Pero dejé que vinieran.
Dos Guerreros corpulentos me agarraron los brazos, sus agarres como hierro. Me obligaron a arrodillarme en el suelo frío y duro. La humillación era algo físico, una pesada capa que se posaba sobre mí.
Lorena arrebató una pesada regla de madera del escritorio de un profesor. Era una antigua y ornamentada, con finas líneas de plata incrustadas como decoración.
Sus ojos brillaron con malicia.
-Esto es por tocarme -gruñó.
Levantó la regla en alto y la descargó sobre mi espalda.
Una línea de fuego puro estalló en mi piel. La incrustación de plata lo convirtió en algo más que un simple golpe; era una tortura. Otro golpe, y otro. Cada uno enviaba una sacudida de agonía a través de mí, el olor de mi propia carne quemada llenando mis fosas nasales.
Al otro lado de la habitación, Vicente observaba, su rostro impasible. Pero lo vi. Vi las venas que sobresalían en sus puños apretados. Vi el músculo saltar en su mandíbula. A través de nuestro vínculo dañado, podía sentir un fantasma de mi dolor resonando en él. El vínculo de compañeros funciona en ambos sentidos. Mi sufrimiento era el suyo.
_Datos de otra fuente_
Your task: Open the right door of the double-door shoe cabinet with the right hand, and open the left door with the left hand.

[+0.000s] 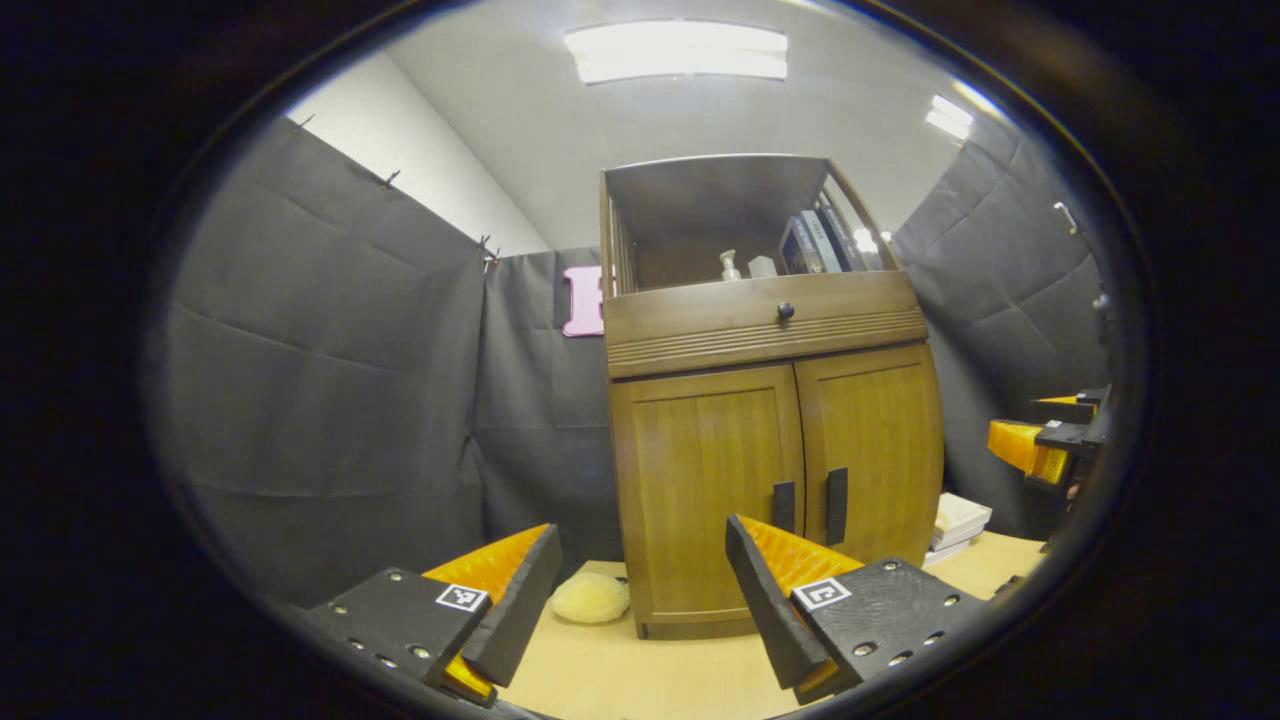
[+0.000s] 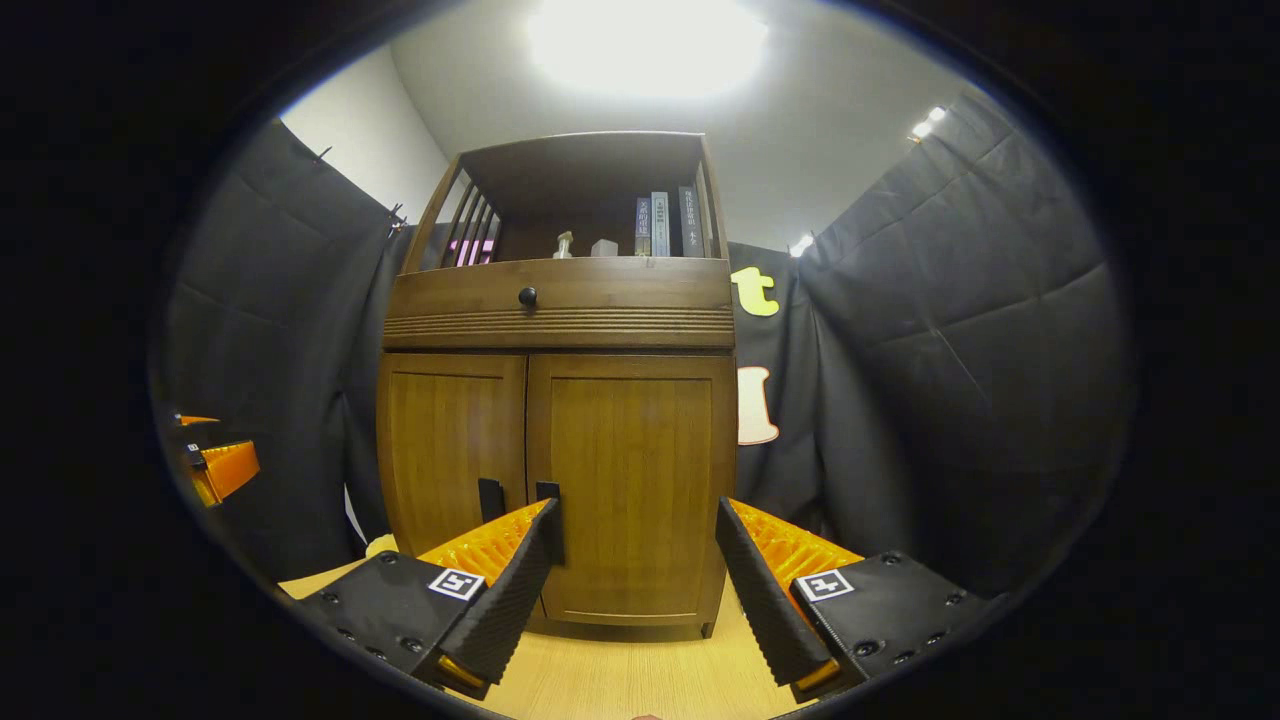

Y aun así, no hizo nada. Se quedó mirando mientras su compañera era golpeada por un plan que él había puesto en marcha.
Tosí, un chorro de sangre y saliva golpeó el suelo pulido. Levanté la cabeza, mi cabello pegado a la cara por el sudor, y lo miré a los ojos.
Le di una sonrisa ensangrentada y rota.
-Te arrepentirás de haber rechazado a tu Luna -grazné, mi voz débil pero clara.
Mientras las palabras salían de mis labios, un nuevo sonido llenó el aire. Un zumbido bajo y profundo que se hizo rápidamente más fuerte. Era el sonido de pesados rotores batiendo el aire hasta someterlo.
WHUMP. WHUMP. WHUMP.
Todos se congelaron, mirando hacia los grandes ventanales.
Tres helicópteros de grado militar se cernían afuera, sus reflectores inundando la habitación con una luz blanca y cegadora. Cuerdas cayeron de sus puertas abiertas, y figuras en equipo táctico negro descendieron con una velocidad y precisión aterradoras.
Las ventanas se hicieron añicos hacia adentro. Soldados, armados y vestidos con la insignia del Alto Consejo de los Hombres Lobo, entraron en la habitación, asegurándola en segundos.
Su líder, un oficial de rostro severo con mechones plateados en el cabello, se dirigió directamente hacia mí. Ignoró al Alfa, a los matones, a todos. Se detuvo ante mi figura arrodillada y se inclinó en una reverencia baja y formal, un antiguo gesto de lealtad de los lobos.
-Luna Luisa -dijo, su voz retumbando con autoridad-. El Juramento de Lunaplata ha sido respondido. La Guardia del Alto Consejo está a sus órdenes.
Toda la sala quedó en un silencio sepulcral. El poder acababa de cambiar de manos.